*** Opening Collected data ***
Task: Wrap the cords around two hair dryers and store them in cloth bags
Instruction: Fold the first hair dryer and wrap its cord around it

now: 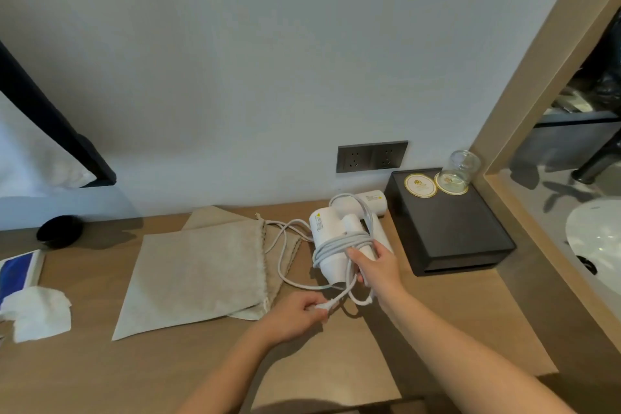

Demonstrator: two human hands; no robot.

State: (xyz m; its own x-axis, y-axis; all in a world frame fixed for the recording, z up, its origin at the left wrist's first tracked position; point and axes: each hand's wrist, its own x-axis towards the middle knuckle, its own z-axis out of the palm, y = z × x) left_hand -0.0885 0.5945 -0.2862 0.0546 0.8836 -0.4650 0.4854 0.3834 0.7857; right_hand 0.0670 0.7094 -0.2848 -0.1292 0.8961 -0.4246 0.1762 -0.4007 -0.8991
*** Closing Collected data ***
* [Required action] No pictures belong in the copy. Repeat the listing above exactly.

* [Result of this exercise]
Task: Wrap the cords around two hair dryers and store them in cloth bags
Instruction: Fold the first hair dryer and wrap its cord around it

now: 

Demonstrator: two human hands; no robot.

State: (xyz m; its own x-axis, y-axis; all in a world frame fixed for the recording, z up, its origin at the left wrist's first tracked position; point and axes: each hand's wrist, its own x-axis towards the middle knuckle, its own z-axis out of the palm, y = z × x) left_hand -0.0885 0.5945 -0.2862 0.0546 0.8836 -0.4650 0.4854 0.3834 0.7857; right_hand 0.0670 0.7094 -0.2848 -0.1292 0.8961 -0.4246 0.1762 -0.4007 -0.8991

Work on this exercise is finished, so nothing remains.